Over the summer, I worried about my job.  I was on tenure track, and this was my critical year.  I requested and received a delay of one year for that.  I met with the provost over the summer to discuss my concerns.  He had pulled all my evaluations from my supervisors and the college-wide review committee, which were top notch.  I always got merit raises when they were available.  "I have found that a tiger does not change its stripes.  These evaluations tell me who you are, and you are a shoo-in for tenure.  I know you're ill, but you will get past that."  Within two months of that meeting, I would be fired.

Why?  Ostensibly, it was because I hadn't asked for another leave of absence in advance.  Now, true, the college could not have kept me on leaves of absence forever.  But another faculty member had become seriously ill the same semester I took off for my clinical study; he suffered a devastating stroke and would never teach again.  But he was still on the roster at the college when I was fired.  He was not even capable of requesting a leave of absence, so I firmly believe this was a trumped up excuse to get rid of me.

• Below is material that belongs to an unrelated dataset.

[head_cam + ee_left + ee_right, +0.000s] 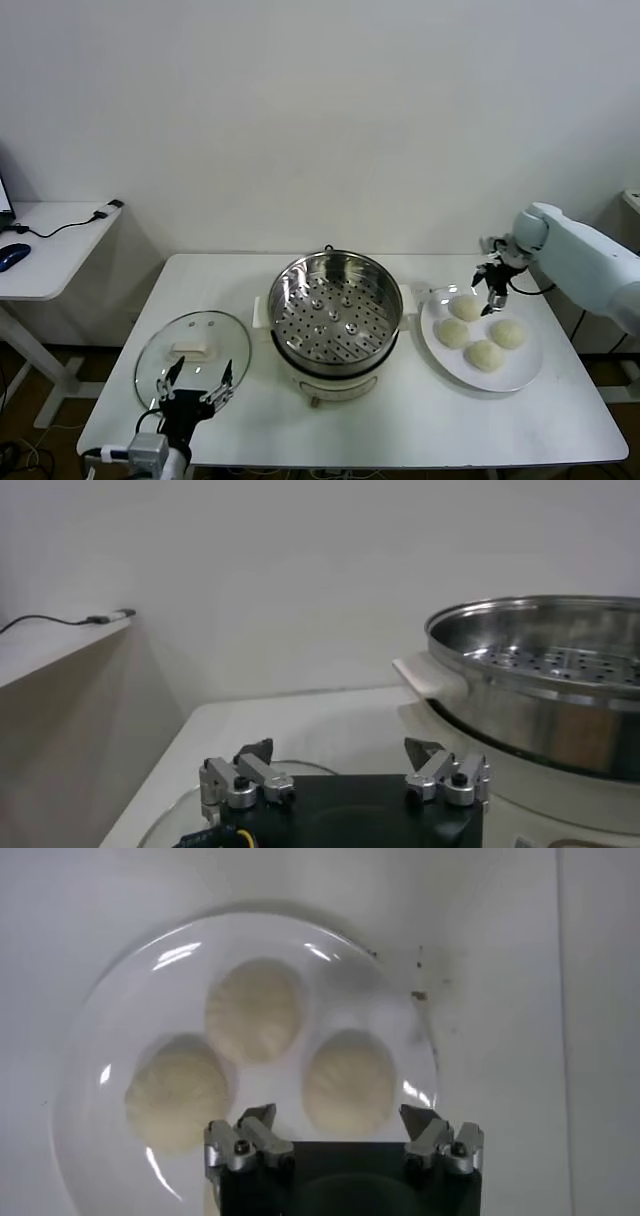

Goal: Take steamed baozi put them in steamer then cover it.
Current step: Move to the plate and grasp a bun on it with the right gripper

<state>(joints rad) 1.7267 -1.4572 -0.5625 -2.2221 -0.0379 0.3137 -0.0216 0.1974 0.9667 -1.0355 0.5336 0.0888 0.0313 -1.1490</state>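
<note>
Four cream-white baozi lie on a white plate [520,375] at the right: one at the back left [465,307], two in the middle [452,332] [507,333], one in front [485,354]. My right gripper [492,290] hovers open just above the back of the plate; its wrist view shows three baozi, the nearest [350,1078] just beyond the open right gripper [340,1116]. The empty steel steamer [335,310] stands on its white base at the centre. The glass cover [192,355] lies flat on the table at the left. My left gripper [200,385] is open above the cover's front edge.
The steamer's wall [540,680] and white side handle [430,675] stand close to the left gripper [340,752]. A side desk [50,245] with a cable and a mouse stands off to the far left. The white table [420,420] ends just in front of the cover.
</note>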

Why?  Because I had annoyed the Dean.  The Friday before the fall semester had begun, I went to the emergency room.  I hadn't slept in close to five days; my physician had referred to me a cardiologist when I described my symptoms, with whom I had an appointment the Thursday after classes began.  But that night, I wasn't sure I'd make it to Thursday, so to the ER I went.

I was admitted that night.  I was so sick I could barely walk; I needed the support of  a nurse to get me to the bathroom in the room, where I puked up what little was in my stomach.  A cardiologist came to talk to me.  "You're in heart failure," he told me gently and paternally.  "You have probably had one or two mild heart attacks already."